Payday Super Is Here: What It Means for Live Music Bookings
By PEARL HQ
A major change to Australia's superannuation system landed on 1 July 2026, and it reaches right into the live music world. Under the new Payday Super rules, employers must now pay superannuation at the same time as wages, rather than quarterly, with contributions needing to reach the worker's super fund within seven business days of payday.
For most industries that's a payroll adjustment. For venues, venue groups and booking agents, it's a bigger shift, because the obligation to pay super already extends to all sole-trader musicians, DJs, performers, sound techs, roadies, dancers, karaoke hosts and beyond. Under the Superannuation Guarantee, the performers now included, are captured for super purposes, including those on Hobby Forms, which means the fee for a gig isn't always the end of the story unless you are operating as a Partnership, Trust or Company and catering your own obligations in that entity.
What changes now is frequency. A venue booking live music several nights a week could move from lodging super quarterly to processing contributions weekly, or even after every payday. That means more data to collect, more reconciliation and less room for error. Late contributions can trigger the Superannuation Guarantee Charge, and those penalties have been sharpened under the new regime. Industry bodies including the Night Time Industries Association have already flagged member concern about the added workload.

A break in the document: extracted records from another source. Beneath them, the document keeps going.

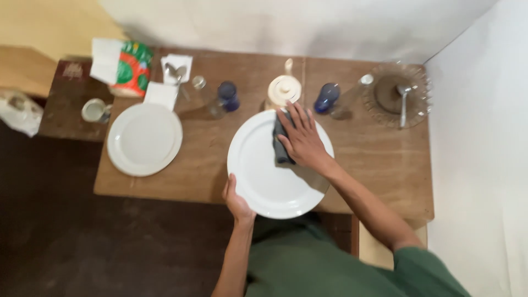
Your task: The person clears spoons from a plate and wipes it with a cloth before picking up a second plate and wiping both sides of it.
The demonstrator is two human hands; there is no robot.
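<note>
The large round white glazed plate [269, 176] sits at the near edge of the brown wooden table [379, 159], its near rim overhanging. It holds only a small folded grey cloth [279, 144], pressed flat against its upper right part by the right hand [302, 140], fingers spread and laid open on the fabric. The left hand [235, 201] clamps the plate's near-left rim, thumb on top.

A second round white plate [144, 139] lies bare to the left. At the far right, a scalloped clear glass dish [397, 94] carries a dark round piece and a metal spoon [404, 104]. A cream ceramic lidded pot [283, 89] stands just behind the held plate, between two blue glass tumblers [227, 96]. A small pale cup [94, 110] stands on the dark side shelf.
</note>
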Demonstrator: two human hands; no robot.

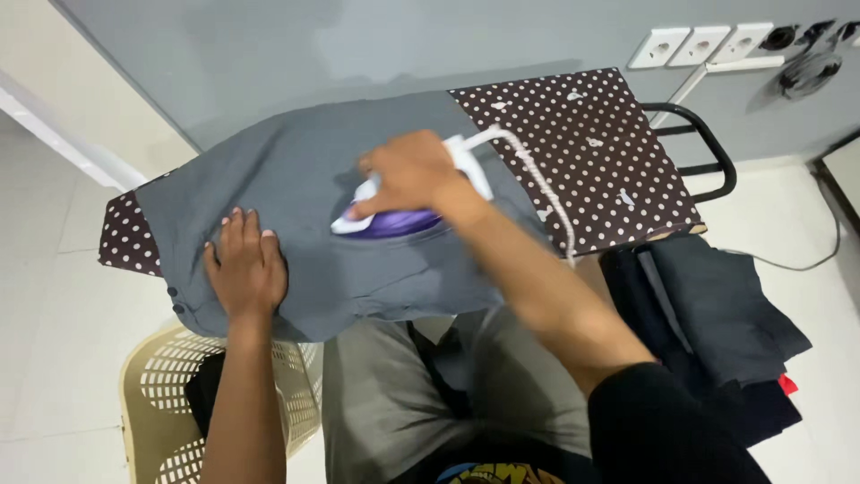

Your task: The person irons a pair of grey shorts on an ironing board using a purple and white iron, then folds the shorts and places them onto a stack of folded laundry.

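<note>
On the polka-dot ironing board [618, 170], I am mid-pass: my right hand [414, 172] grips the purple iron [387, 222] on the grey shirt [296, 179], my left hand [245, 269] lies spread, flattening cloth. I judge the next stroke needs that fabric taut.

No packages, labels, signs or screens are showing anywhere in this view; nothing of that kind is lying on the ironing board, the floor or the wall.
</note>
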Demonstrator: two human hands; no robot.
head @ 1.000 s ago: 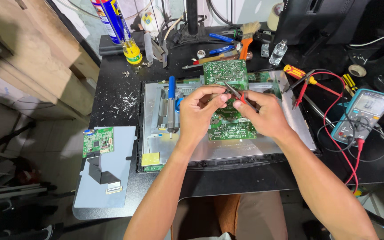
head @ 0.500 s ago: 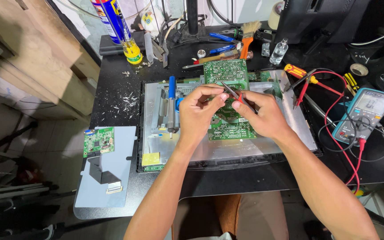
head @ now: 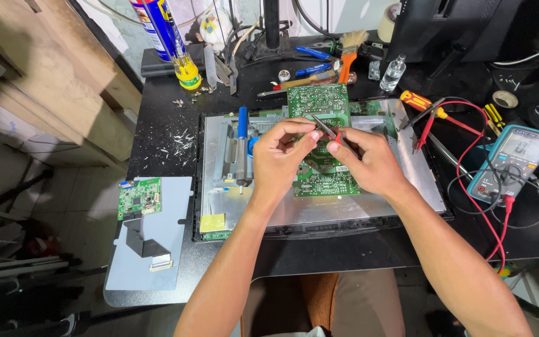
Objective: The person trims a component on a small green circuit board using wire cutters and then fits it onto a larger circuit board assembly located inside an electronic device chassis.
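Black counter [head: 157,134], cluttered. Left hand [head: 282,156] and right hand [head: 369,163] meeting above green circuit board [head: 322,143], both pinched shut on slim tweezers [head: 324,126]. Multimeter [head: 511,163] well right of right hand.

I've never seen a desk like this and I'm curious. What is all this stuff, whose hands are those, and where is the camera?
The camera sits on the person's head and looks down, so you see their own two arms reaching forward. The left hand and right hand meet over a green circuit board, pinching thin metal tweezers with something small and red beside the tips, too small to name. The board lies on a flat grey metal panel on a black table. A blue-handled screwdriver rests on the panel. To the right is a blue measuring meter with red and black wires. At the left lies a smaller green board. At the back stand a spray can and a brush.
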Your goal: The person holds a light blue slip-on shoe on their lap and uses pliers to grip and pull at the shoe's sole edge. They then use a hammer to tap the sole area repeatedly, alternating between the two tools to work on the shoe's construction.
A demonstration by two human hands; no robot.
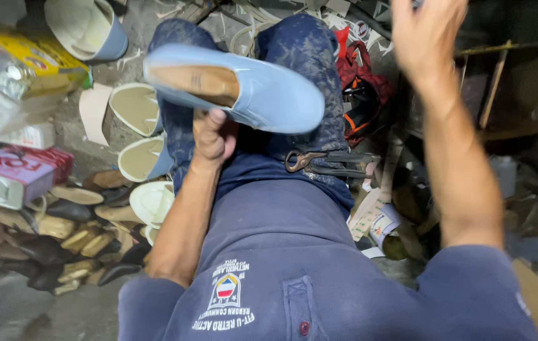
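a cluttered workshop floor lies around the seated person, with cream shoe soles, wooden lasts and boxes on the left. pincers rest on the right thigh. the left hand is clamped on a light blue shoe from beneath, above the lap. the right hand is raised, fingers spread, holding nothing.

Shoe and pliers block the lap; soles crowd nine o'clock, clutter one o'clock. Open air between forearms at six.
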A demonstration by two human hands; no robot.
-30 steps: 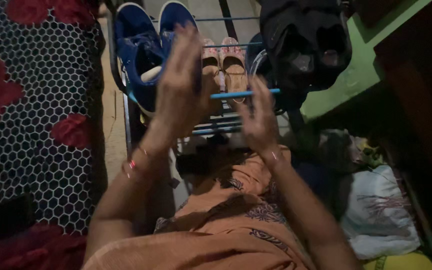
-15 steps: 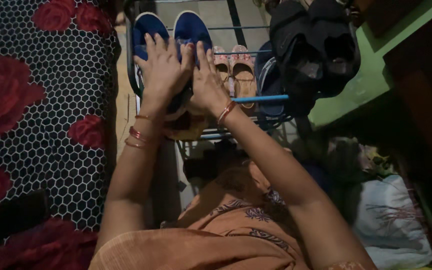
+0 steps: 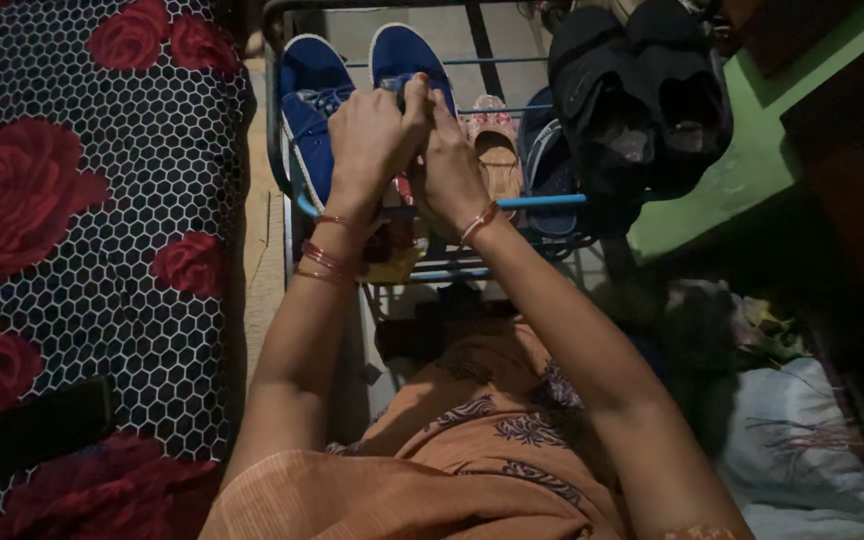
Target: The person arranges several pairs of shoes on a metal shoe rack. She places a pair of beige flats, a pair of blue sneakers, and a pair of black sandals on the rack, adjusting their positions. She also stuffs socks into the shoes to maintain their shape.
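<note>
A pair of blue shoes with white soles stands on the top shelf of a metal shoe rack (image 3: 542, 201). The left blue shoe (image 3: 307, 110) lies free. My left hand (image 3: 372, 135) and my right hand (image 3: 449, 165) are pressed together over the right blue shoe (image 3: 407, 55), with the fingers of both curled onto its laced middle. Its toe shows above my fingers and its heel is hidden under my hands. Bangles ring both wrists.
Pink sandals (image 3: 497, 140) and a blue slipper (image 3: 547, 160) sit right of my hands, with black shoes (image 3: 642, 100) beyond them. A rose-patterned bed cover (image 3: 82, 220) fills the left, a flat dark object (image 3: 42, 430) lying on it. A green wall (image 3: 752, 150) and a white bag (image 3: 802, 440) are at right.
My hands have come down from open, raised palms and closed together on the right blue shoe. The view has shifted slightly, so the rack sits further right.
</note>
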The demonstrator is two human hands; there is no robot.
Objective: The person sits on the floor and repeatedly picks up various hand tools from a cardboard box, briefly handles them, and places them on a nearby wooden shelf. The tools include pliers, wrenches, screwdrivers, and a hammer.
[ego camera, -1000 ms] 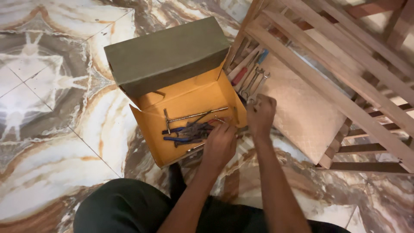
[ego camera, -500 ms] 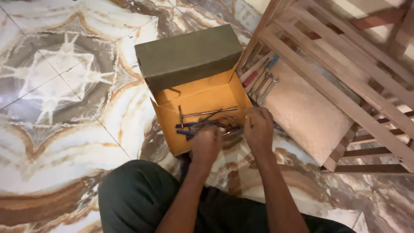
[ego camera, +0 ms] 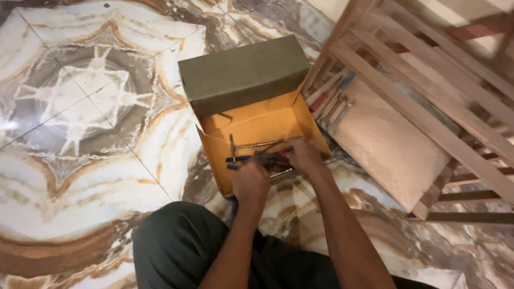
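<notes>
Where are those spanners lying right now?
The spanners lie on the pale wooden board under the wooden frame, just right of the open orange box.

Fingertips of the left hand (ego camera: pixel 250 181) and right hand (ego camera: pixel 304 155) hidden among the tools (ego camera: pixel 262 157) in the orange box (ego camera: pixel 251 126), grasp not discernible, tool kinds blurred, wooden frame (ego camera: pixel 428 80) cut off by the right edge, spanners (ego camera: pixel 334 113) too small to be told apart.
</notes>
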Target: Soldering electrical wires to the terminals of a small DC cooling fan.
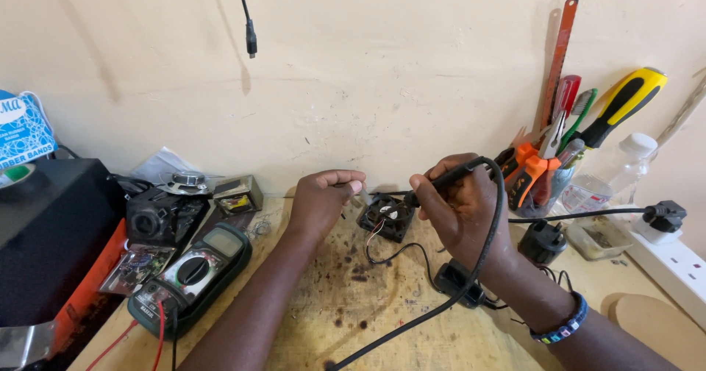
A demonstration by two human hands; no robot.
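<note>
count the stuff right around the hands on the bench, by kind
soldering iron: 1, in right hand
small black fan: 1, by left hand
multimeter: 1
black plug: 1
total: 4

Both forearms reach forward; left hand (322, 198) pinched shut, right hand (460, 205) fist-gripped.

A stained wooden table (353, 312) carried a green multimeter (193, 274) at the left beside a black box (44, 238). A small black cooling fan (387, 216) sat near the wall. A black plug (542, 241), a white power strip (673, 261) and a tool-filled jar (540, 194) lay to the right.
</note>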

The reform, legislated as the Treasury Laws Amendment (Payday Superannuation) Act 2025, is designed to close the gap between when people earn super and when it actually lands; the ATO estimates billions of dollars go unpaid each year. The super rate itself stays at 12%, and only the timing changes. The ATO's Small Business Superannuation Clearing House also closed at the end of June, nudging remaining users toward modern payroll and clearing solutions.
For the entertainment industry specifically, a wave of automation tools has emerged to handle the added admin, some now offering split-payment and split-super features tailored to bands and multi-member acts. Whichever route venues and agencies take, the message from industry bodies is consistent: get your systems payday-ready, because the margin for error just got a lot smaller.
This is general information, not tailored advice. Venues, agencies and artists unsure of their obligations should check with the ATO or a payroll professional.